A strategy for increasing process development workflow efficiency by incorporating enabling high throughput technologies systems including ambr™ bioreactors, the Cedex™ Bio HT Analyzer, and the Tecan Fluent™ pipetting robot.

During this year’s PepTalk conference, there was a very interesting presentation given by Dr. Timo Frensing, Large Molecule Research, Roche Pharma Research and Early Development, Roche Innovation Center Munich. The title of the talk was “Integration of ambr HT-bioreactor systems into the USP development workflow and into the data acquisition, management and analysis system.” In the talk, Dr. Frensing described how his team was able to increase process development workflow efficiency through the incorporation of several enabling high throughput technologies.

Dr. Frensing began his talk by providing background information about the Roche Pharma Research and Early Development (pRED) group. Roche pRED is one of three groups at Roche responsible for research and early development. His group in Munich has responsibility for discovery through process development and production of material up to Clinical Phase I. They are also responsible for transferring a successful process for manufacturing Phase I material.

Drivers for increasing upstream process development workflow efficiency

Dr. Frensing explained that his pRED recognized that their upstream process development workflow was inefficient. It was highly manual and the use of 2L bioreactors didn’t permit a high throughput process, so they were not able to run as many fermentations per run as they wanted. They recognized that their workflow could become more efficient by running multiple fermentations at the same time with the use of automated bioreactors. For instance, in their current system samples were collected manually from the 2L bioreactors and then prepared and sent for pH, and cell counting. Samples had to be centrifuged to generate cell free samples that were then sent to their Cedex Bio HT for metabolic and titer measurement. Samples also had to be prepared and sent for osmolarity measurement. Lastly, backup samples were collected and stored. These were all manual processes that consumed a large amount of operator time and resulted in a process was low throughput, time consuming and permitted only a small number of samples and thus a smaller data set.

Increasing process development workflow throughput by incorporating automated bioreactors

To increase throughput and improve efficiency, the team decided to incorporate automated bioreactors into their process development workflow. In order to determine their suitability against current operations (2L bioreactors), Dr. Frensing and his team tested Sartorius’ ambr250 and the ambr15 to see how they compared with the 2L glass bioreactor results. In the comparison study, the three systems were run in parallel for one year on every project. The team was primarily interested in evaluating the systems for final clone selection. During the year, 42 CHO lines were evaluated for 5 different antibody formats. The formats chosen were very complex protein candidates, including a brain shuttle antibody fusion and a T cell bi-specific antibody.

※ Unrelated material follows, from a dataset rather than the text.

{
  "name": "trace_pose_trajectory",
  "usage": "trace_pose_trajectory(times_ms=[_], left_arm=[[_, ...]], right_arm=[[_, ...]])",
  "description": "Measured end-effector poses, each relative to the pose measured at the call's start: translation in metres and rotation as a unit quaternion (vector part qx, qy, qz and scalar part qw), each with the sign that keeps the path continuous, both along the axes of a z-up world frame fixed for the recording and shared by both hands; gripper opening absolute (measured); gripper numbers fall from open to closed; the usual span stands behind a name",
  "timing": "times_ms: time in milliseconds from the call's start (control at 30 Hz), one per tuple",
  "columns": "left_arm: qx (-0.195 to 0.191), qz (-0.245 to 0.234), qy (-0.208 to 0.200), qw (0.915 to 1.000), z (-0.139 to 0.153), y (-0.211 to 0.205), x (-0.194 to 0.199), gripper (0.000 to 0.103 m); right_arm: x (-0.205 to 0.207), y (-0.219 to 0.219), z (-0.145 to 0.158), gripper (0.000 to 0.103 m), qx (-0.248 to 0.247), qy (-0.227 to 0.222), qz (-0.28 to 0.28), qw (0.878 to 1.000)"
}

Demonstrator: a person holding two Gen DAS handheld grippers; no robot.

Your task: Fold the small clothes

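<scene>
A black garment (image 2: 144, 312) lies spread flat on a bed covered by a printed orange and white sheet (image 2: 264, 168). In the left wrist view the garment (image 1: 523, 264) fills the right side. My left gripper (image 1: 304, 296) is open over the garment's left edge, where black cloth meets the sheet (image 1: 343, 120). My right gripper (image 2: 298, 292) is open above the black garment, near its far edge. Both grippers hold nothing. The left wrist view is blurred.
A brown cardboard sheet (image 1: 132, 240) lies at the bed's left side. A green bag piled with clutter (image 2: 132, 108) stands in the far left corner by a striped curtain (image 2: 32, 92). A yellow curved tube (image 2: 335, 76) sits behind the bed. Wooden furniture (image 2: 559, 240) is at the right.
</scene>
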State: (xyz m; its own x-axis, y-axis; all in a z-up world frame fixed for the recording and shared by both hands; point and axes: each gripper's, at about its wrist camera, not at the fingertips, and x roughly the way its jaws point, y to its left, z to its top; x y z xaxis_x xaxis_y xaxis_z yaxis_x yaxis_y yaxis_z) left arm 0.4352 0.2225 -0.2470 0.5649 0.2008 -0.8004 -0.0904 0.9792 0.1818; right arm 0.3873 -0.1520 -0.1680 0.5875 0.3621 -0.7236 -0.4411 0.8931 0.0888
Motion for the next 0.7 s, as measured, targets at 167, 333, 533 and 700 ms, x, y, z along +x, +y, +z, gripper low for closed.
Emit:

Inoculation was done with the same pre-culture to ensure a direct comparison.

Results of the comparison study

During his talk, Dr. Frensing shared the system comparison data for a final clone screen of 8 clones. The team found that the three systems were comparable in evaluating growth and titer with very minor deviations. However, when they looked at specific parameters, they did find differences between the systems. When looking at ammonium, only one clone showed comparable results. The ambr15 culture had particularly high levels of ammonium and there was also variation among the systems for lactate and viability results.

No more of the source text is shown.